Let me begin with the truth. Driver Inc. is not a legal status. It appears in no statute, no regulation and no court decision. It's a label manufactured and weaponized by lobby groups representing large monopolistic carriers that have lost their competitive edge and that have now chosen to destroy their competition instead of improving their own performance.
That competition is made up of small and medium-sized family-run businesses, many by Canadians of South Asian heritage, who built this industry over the last 40 years with their sweat and sacrifice and their treasure. These owners now find themselves branded as cheats, illegals and tax evaders, and they face disproportionate audits, reputational harm and, too often, racial slurs from people, unfortunately, even in positions of authority. Terms such as “flying carpets” and “towel heads” are frequent. This is not enforcement. It's prejudice being asked to translate into policy.
There are two myths that fuel this problem.
The first is the so-called billion-dollar loss to CRA. This number has never appeared in any CRA audit or federal budget report. It originates from a flawed lobbying costing model that treats HST as income, ignores caps on CPP and EI, assumes employer health tax, from which small carriers are exempt, and flattens WSIB premiums that are actually experience-rated. When these errors are corrected, the claimed loss collapses roughly to 95%. There is no billion-dollar loss to the treasury.
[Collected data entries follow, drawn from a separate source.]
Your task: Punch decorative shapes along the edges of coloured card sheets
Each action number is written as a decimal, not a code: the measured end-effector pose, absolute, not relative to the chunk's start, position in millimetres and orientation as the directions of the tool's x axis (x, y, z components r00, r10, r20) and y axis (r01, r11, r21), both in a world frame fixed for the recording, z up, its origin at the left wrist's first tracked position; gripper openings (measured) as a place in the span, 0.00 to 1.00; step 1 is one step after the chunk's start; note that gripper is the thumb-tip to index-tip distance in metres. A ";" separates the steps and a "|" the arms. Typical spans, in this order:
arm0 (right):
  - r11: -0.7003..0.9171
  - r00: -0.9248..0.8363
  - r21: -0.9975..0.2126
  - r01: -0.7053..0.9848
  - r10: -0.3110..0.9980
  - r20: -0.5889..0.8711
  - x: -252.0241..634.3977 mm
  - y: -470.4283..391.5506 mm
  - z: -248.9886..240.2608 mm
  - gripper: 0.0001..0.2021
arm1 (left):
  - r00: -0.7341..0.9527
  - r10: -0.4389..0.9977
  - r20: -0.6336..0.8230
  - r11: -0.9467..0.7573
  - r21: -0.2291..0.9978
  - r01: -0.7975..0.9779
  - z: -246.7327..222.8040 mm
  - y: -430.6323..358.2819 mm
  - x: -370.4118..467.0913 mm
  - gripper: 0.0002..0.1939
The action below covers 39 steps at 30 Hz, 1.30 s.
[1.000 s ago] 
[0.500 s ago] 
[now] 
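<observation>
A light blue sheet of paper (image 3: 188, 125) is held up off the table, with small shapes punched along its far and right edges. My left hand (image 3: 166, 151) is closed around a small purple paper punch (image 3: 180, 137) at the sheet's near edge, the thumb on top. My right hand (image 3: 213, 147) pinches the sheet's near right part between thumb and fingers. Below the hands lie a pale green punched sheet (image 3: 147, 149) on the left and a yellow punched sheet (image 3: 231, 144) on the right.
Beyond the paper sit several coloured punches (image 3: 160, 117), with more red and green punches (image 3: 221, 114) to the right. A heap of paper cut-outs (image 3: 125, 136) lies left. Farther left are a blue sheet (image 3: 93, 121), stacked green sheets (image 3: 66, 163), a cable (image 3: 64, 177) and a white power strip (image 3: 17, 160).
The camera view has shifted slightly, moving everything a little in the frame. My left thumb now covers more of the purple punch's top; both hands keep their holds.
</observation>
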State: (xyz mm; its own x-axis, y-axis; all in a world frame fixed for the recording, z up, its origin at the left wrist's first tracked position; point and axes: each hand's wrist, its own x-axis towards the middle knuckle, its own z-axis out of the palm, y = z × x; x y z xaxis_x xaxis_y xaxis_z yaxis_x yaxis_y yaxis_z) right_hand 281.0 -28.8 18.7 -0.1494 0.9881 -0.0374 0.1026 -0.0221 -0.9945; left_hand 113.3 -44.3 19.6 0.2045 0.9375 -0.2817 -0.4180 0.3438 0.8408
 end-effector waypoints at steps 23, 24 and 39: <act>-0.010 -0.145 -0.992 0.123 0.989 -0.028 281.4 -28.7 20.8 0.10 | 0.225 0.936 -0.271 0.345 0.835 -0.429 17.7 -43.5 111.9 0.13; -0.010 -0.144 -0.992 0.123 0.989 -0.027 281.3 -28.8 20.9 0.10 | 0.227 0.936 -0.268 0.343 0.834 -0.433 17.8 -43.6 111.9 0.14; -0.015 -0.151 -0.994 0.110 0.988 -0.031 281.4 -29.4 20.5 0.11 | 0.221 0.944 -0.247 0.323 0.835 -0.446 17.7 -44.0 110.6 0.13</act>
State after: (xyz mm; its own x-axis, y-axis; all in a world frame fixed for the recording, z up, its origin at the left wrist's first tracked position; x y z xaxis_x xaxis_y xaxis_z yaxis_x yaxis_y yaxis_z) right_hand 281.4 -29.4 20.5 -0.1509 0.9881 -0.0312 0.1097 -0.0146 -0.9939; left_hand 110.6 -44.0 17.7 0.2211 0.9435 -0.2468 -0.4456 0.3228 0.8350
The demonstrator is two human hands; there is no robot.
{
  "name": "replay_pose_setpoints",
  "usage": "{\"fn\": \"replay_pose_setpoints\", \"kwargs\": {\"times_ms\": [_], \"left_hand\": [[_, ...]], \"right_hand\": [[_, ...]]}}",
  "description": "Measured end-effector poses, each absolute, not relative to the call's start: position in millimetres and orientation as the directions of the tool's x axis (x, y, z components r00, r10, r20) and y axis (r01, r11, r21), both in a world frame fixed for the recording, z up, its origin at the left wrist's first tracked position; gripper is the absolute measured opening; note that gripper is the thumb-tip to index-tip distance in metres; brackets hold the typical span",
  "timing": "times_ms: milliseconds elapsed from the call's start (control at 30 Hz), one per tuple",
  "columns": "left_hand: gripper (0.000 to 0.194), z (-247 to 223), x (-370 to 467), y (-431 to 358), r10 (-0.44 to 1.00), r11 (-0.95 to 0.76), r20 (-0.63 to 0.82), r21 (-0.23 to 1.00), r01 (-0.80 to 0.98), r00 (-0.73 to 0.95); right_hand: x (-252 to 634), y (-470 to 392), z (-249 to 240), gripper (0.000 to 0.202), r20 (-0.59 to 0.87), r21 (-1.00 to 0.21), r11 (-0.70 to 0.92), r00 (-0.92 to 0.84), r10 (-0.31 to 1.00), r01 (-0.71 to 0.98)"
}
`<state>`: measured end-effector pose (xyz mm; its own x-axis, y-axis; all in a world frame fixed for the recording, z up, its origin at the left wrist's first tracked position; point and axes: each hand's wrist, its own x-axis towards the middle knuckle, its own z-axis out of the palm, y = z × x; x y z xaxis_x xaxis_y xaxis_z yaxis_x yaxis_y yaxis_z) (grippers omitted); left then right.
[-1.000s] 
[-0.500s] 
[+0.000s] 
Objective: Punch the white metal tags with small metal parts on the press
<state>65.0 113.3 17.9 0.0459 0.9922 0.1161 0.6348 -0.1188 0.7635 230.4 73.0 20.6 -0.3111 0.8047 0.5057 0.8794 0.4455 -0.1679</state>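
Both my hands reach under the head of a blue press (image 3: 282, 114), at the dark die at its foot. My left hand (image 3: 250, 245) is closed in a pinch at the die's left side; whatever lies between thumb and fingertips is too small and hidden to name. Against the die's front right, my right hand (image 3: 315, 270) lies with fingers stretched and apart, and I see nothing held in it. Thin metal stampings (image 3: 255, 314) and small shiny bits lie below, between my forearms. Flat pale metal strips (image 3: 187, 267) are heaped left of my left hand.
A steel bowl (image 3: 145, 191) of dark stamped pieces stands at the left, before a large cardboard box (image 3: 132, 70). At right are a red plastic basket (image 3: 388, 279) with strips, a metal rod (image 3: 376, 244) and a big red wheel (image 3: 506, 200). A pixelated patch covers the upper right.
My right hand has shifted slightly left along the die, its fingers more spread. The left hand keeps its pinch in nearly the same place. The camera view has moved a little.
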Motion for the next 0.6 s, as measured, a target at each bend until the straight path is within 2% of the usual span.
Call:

There's a billion-dollar lie in the public discourse.
The second myth being perpetuated is that small carriers, the competition, force drivers to incorporate. In truth, it often costs more to engage as an incorporated contractor, once HST, gross ups, administrative costs, legal exposure and accounting risks are considered. If greed were the motive, payroll would be cheaper to us. Drivers incorporate for autonomy, for control over their schedules, for their route decisions, for their family time and for their financial future. It's a voluntary, lawful choice. Incorporation is not illegal.
Herein lies the hypocrisy, and I would like to highlight this. These same large carriers that complain about the Driver Inc. model hire the very same drivers under another name. They're called “owner-operators”. When they hire an owner-operator, the owner-operator goes and gets a bunch of incorporated drivers. When they do it, it's industry standard, but when small carriers do it, it's illegal. This double standard has nothing to do with safety or taxation. It's about market control.
In terms of safety, we want the bad actors, who have no business driving a truck, to be weeded out. There is no correlation between safety and driver status. Safety in Canada is already fully regulated under the national safety code, which contains 16 national standards. Eleven of those relate directly to the driver of the vehicle and maintenance. Safety is enforced and is status-neutral. We do not need weigh-scale inspections turning into tax audits or unannounced visits to company premises to cross-reference payroll with hours of service data. Such measures would inevitably violate section 8 of the charter, protection against “unreasonable search or seizure”, and section 15.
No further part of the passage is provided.